PROMPT
Looking at the records below, say how many lines contain "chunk". Nothing else belongs in the answer.

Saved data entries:
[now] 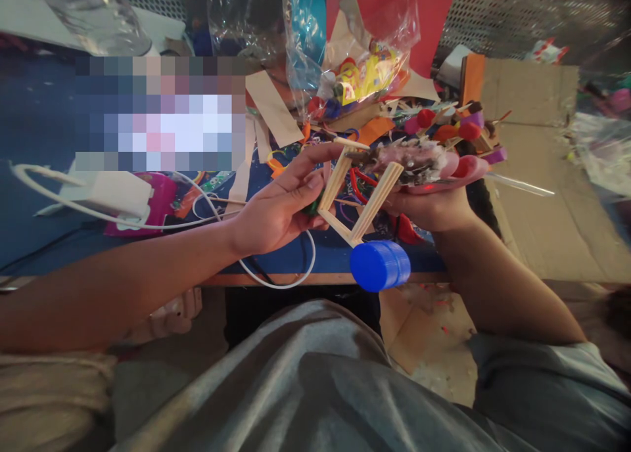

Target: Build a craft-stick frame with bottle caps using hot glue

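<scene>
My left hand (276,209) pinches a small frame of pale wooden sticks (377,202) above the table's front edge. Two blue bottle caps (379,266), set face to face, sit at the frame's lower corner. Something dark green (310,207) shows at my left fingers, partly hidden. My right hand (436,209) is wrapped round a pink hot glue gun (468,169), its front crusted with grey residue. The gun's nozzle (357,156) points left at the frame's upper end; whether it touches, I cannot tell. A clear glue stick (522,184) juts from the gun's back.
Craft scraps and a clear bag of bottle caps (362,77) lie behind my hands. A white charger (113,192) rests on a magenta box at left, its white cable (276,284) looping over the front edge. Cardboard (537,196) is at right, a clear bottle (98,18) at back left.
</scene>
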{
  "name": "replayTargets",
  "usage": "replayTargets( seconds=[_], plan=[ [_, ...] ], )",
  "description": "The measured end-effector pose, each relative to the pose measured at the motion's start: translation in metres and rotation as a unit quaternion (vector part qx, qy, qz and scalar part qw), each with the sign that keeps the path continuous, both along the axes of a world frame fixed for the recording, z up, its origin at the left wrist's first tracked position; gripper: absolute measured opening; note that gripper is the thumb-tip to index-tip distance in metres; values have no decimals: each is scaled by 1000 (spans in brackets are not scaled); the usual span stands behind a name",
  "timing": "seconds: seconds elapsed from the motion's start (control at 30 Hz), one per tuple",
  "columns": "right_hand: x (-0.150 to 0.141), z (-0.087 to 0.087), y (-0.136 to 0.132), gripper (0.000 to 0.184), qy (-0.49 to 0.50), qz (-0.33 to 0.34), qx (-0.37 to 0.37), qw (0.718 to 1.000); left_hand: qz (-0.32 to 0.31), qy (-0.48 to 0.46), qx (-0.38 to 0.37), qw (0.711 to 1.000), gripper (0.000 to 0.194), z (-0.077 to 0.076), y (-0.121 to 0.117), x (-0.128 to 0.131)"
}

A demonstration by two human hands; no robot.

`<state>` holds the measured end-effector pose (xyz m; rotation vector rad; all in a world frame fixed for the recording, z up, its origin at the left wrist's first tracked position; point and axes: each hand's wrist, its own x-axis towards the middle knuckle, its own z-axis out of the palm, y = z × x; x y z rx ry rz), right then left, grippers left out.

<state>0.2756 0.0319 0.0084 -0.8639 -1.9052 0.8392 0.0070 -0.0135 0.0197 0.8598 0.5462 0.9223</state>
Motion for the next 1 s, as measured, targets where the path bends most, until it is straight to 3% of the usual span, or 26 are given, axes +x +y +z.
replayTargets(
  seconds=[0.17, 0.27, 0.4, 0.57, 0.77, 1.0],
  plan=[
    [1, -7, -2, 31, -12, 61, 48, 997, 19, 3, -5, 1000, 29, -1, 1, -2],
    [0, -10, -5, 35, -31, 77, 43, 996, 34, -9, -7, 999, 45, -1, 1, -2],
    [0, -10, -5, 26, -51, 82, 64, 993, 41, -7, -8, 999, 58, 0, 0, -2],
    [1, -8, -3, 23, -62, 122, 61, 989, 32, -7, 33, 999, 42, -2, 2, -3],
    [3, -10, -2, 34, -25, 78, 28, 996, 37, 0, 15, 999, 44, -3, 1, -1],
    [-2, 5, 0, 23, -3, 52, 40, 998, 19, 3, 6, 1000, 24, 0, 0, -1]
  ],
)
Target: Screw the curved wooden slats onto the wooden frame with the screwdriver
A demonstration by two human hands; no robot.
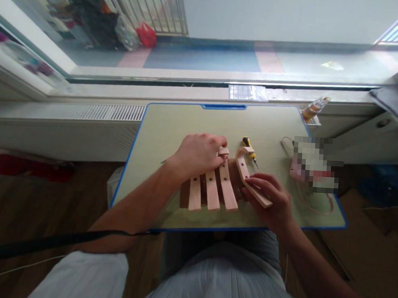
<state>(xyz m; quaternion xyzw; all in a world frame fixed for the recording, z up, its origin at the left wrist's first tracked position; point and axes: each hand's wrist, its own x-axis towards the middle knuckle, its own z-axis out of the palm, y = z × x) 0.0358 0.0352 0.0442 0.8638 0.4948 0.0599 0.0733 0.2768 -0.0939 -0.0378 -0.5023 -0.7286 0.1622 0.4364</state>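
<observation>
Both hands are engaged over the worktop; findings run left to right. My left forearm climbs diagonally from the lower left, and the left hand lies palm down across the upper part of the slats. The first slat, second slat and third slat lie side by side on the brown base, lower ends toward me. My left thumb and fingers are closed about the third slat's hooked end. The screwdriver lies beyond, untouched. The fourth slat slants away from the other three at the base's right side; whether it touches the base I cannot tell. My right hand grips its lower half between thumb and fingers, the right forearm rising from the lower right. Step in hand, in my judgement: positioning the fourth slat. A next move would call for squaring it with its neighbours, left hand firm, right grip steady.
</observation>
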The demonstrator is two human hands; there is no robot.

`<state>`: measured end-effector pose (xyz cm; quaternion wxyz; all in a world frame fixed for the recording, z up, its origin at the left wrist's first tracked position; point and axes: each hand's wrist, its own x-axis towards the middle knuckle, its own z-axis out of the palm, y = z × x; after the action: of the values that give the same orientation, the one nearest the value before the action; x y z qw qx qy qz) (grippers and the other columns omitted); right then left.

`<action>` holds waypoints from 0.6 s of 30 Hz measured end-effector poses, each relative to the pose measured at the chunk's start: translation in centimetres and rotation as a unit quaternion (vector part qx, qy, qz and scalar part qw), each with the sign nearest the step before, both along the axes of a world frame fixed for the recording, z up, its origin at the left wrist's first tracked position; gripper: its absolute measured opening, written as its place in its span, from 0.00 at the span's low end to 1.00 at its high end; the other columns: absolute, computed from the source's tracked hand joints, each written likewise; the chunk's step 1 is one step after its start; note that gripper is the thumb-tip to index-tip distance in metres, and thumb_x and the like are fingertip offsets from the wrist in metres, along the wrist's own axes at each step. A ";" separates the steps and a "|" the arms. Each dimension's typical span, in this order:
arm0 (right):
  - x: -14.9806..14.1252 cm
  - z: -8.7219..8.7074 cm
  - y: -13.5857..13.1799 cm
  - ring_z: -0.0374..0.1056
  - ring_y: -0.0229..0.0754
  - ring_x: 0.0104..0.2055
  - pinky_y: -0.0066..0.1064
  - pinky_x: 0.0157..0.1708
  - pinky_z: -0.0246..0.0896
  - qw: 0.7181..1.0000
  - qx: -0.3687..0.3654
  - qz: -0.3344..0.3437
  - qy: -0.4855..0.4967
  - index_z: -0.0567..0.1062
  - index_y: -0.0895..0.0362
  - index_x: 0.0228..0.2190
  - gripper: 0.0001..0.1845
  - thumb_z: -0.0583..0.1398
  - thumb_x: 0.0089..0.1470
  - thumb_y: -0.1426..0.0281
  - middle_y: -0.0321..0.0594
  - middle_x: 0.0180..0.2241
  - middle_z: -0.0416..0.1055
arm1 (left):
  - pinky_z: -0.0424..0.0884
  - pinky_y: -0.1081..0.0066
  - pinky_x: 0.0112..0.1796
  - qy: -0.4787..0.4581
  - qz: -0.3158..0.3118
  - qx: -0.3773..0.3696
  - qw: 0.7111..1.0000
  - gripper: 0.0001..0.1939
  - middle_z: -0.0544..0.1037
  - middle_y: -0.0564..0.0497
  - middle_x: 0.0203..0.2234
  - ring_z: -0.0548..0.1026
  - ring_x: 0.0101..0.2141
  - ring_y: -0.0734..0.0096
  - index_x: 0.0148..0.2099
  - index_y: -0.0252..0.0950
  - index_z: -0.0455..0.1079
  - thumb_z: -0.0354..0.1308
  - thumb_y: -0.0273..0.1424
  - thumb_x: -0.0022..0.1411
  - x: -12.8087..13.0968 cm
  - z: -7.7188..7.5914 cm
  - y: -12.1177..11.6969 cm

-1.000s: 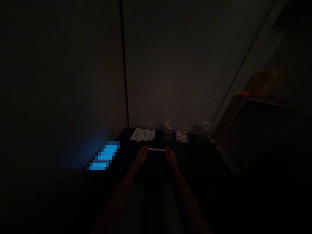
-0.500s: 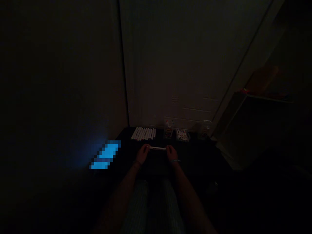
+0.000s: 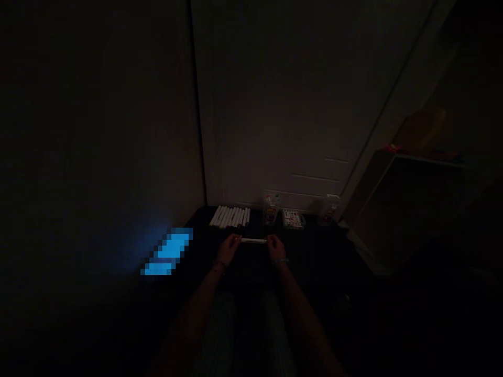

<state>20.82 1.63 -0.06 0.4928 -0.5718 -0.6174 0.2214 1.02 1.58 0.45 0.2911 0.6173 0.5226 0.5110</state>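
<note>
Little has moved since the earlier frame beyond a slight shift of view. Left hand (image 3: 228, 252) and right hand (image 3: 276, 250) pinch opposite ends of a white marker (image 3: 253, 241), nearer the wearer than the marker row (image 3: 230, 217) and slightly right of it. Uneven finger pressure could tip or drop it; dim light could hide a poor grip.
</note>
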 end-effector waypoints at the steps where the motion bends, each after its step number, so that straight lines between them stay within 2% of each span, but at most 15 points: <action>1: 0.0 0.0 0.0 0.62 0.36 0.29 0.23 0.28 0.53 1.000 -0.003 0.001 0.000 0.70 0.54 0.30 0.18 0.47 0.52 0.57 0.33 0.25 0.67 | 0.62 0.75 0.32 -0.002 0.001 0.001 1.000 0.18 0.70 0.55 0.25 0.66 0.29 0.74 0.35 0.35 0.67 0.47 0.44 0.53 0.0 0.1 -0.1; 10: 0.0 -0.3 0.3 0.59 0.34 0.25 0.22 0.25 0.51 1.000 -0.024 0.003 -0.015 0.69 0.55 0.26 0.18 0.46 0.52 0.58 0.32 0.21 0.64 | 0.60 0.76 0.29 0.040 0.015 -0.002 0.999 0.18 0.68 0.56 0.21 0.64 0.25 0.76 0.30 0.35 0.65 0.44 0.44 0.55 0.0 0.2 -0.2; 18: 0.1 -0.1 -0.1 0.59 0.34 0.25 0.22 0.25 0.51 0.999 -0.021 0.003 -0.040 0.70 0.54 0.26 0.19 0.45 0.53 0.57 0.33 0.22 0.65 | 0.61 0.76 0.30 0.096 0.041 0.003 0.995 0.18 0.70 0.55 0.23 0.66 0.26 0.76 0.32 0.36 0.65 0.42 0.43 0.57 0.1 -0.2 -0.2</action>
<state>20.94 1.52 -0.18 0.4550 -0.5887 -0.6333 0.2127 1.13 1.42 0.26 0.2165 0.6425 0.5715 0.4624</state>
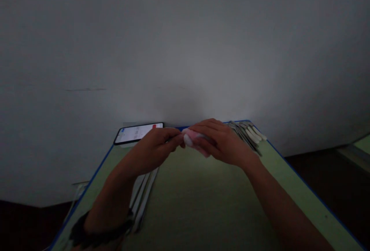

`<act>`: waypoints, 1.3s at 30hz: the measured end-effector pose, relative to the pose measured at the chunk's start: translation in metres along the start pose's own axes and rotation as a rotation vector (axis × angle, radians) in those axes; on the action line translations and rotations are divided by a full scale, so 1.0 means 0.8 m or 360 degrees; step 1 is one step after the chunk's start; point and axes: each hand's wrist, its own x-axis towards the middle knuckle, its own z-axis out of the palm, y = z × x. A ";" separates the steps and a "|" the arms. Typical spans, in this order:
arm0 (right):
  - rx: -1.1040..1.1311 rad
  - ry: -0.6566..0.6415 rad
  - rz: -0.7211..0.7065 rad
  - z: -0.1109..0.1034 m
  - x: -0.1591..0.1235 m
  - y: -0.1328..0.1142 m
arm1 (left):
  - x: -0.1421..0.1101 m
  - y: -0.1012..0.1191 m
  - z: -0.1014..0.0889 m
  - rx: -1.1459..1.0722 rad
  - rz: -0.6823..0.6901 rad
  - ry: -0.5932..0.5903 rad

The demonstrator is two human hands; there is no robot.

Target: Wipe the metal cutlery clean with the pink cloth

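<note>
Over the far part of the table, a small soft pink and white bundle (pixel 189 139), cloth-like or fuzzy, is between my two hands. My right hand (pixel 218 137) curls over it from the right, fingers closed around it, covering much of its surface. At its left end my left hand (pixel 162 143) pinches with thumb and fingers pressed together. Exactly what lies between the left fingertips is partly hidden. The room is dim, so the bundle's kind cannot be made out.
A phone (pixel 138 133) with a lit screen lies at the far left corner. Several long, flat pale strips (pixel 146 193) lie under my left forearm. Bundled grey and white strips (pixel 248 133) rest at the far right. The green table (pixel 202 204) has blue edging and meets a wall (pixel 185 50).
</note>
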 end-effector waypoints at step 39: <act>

OUTPUT FOR THIS TASK
2